I am self-isolating, frankly, because I don’t want to be a vector for the illness and accidentally harm somebody else. In writing about all of this in advance, I feel as though I am blind-spotted to the future. The world is changing rapidly every single day. Yesterday’s rules don’t stick today in all of this: I’m not sure I ever really understood what taking each day as it comes meant before now. But I remain hopeful: and am taking solace in the house, rather than melting my optimism in the fires of the internet. It’s a pokey rental with little natural light, but we’ve been here for five years, and now that we’re not going to be leaving it much, I’ve decided to do something I’ve avoided doing for a long time. Nest.

CB and I have lived in three places together, two flats and one small house. All different, but with this in common: I’ve always felt hesitant to make any of them feel like they belonged to me. It takes me forever to hang anything on the walls: prints sit in tubes, or lean against the wall in IKEA frames, because those walls aren’t mine. Hanging things up always feels like that one transgression against the contract that has no plausible deniability, or something. It’s a superstition, almost. Part of the worry about nesting is that the wrong move could disappear the house from around us, and part of it is an unshakable sense of impermanence. I never felt like owning a house was something I would want to do: partially out of a sense of blankness around my own future, and partially because I was unmoored myself for so long that chaining myself to brick and mortar felt outrageous. Lately I’ve been feeling more anchored, craving a bigger, brighter space. Walls I can paint white. A garden. Wanting anything at all feels dangerous, but it is something I want. And I don’t know how we’ll get there in the world as we know it, but I hope we do. Still, since the start of this self-isolation period, I’ve been wandering around the house voluntarily cleaning things. This is not naturally in my nature, trust me.

Since the start of this self-isolation period, I’ve been wandering around the house voluntarily cleaning things. This is not naturally in my nature, trust me.

I have sorted reams of clothing, cleared my desk, organised my make-up. Sorted out the zine-factory I developed that lives under the coffee tables so that it now largely only occupies one shoebox. I am taking it one tiny patch of the house at a time: a corner, a shelf. Just, sorting things. I am making sure it feels manageable, though my instinct is to don armour and blitz the house in one fell swoop, transforming it into a smug, selfie-haven. I don’t want the house to feel like a prison to two adults who are working full-time from within the walls: I want it to feel like a place that we can be, alone together, without feeling claustrophobic. I make sure to open the back door and the bedroom window wide to let the cat out, the cool spring air in. My husband hoovers, does dishes. I cook meals ritualistically, making sure to put everything away extra-neatly in the fridge: something I was never that bothered with before, given that I always felt I was eating in a rush before some outside presence demanded my attention. New pressures and stresses have quickly grown in where that social pressure has evaporated, don’t get me wrong, but now that we’re meant to stay in here rather than go out there, I feel like I can attend to the place with more love, or something.
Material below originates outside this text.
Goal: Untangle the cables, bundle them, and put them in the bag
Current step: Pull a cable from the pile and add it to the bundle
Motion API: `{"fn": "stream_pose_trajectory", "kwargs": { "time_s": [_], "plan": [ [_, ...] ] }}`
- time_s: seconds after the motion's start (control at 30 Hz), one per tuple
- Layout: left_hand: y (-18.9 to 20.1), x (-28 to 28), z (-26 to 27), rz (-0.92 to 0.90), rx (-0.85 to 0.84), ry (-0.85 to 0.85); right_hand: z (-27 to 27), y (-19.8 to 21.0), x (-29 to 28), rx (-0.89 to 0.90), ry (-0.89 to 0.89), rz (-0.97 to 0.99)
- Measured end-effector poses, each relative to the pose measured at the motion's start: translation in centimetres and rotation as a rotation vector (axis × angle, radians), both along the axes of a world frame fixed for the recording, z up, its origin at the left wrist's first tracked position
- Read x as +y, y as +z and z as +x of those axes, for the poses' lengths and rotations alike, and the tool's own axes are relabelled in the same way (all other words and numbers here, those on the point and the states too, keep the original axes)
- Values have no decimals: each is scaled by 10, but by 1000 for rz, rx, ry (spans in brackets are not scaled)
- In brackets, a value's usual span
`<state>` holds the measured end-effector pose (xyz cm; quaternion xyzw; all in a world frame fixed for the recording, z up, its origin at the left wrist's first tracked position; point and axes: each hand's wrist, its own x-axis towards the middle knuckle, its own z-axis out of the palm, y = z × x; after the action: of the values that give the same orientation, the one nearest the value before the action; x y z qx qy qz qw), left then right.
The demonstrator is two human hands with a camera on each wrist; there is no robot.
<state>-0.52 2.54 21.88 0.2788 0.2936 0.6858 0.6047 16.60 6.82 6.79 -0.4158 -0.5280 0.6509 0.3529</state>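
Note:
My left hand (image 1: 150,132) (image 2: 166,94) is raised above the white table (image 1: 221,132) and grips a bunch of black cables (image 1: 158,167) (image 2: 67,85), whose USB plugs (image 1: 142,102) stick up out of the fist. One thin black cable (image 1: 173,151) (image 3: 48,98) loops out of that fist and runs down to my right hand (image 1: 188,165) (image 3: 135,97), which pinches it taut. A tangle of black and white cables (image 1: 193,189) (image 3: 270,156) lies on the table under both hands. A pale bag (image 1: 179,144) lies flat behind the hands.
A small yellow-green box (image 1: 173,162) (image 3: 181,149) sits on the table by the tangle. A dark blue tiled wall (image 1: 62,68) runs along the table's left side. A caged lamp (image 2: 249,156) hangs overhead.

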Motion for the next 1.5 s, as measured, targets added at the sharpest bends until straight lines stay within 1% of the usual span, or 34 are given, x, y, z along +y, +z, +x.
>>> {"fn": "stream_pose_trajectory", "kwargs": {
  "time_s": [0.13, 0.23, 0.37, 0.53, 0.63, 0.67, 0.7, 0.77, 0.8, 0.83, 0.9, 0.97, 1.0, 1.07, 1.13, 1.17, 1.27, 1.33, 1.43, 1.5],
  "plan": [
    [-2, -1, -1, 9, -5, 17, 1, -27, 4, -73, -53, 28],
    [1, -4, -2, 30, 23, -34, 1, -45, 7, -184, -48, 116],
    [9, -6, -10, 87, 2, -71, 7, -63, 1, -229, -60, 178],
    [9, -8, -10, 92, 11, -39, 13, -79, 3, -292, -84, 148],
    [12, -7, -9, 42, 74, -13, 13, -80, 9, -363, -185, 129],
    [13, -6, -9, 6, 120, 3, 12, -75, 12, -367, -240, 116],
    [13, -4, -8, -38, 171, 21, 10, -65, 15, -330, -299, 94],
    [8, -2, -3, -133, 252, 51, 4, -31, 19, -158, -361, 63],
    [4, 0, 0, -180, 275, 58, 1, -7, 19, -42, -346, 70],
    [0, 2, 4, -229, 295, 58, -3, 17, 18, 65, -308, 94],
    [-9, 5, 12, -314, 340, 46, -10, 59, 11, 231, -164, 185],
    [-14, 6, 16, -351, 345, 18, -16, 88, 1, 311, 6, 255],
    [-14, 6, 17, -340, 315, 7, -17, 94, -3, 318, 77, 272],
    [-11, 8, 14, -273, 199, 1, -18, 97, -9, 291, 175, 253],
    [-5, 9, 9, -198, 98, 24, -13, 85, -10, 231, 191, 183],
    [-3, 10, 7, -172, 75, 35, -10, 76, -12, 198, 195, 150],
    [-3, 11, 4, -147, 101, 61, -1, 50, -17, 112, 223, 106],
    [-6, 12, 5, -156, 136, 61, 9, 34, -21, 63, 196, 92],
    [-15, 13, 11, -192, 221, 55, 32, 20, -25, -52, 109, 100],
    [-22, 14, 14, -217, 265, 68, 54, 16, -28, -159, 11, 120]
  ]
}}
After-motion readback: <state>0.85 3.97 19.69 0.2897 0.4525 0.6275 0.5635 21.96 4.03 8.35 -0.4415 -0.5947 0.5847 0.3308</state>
The internet is a paramount tool during this strange period – it keeps us updated on new information, and to be informed during a pandemic is to be empowered. But there is, as always, a strange tightrope to be walked with that quantity of information to access: how quickly I can sink my head under the cold, frightening water of it. In the bleak news scroll, there are bright beacons – an all-Ireland nightly movie watching session hosted on Twitter by Alison Spittle to encourage people to stay in, and make each other laugh while they’re doing it. Charity drives organised and pushed through to help health service workers who are leading the front line. Musicians taking their gigs digital, writers broadcasting creative writing workshops. While I am building this house into somewhere I can live instead of just sleep and pass through, I am warmed by their glow. Perhaps right now the internet can keep us afloat even when it feels like we are barely treading water.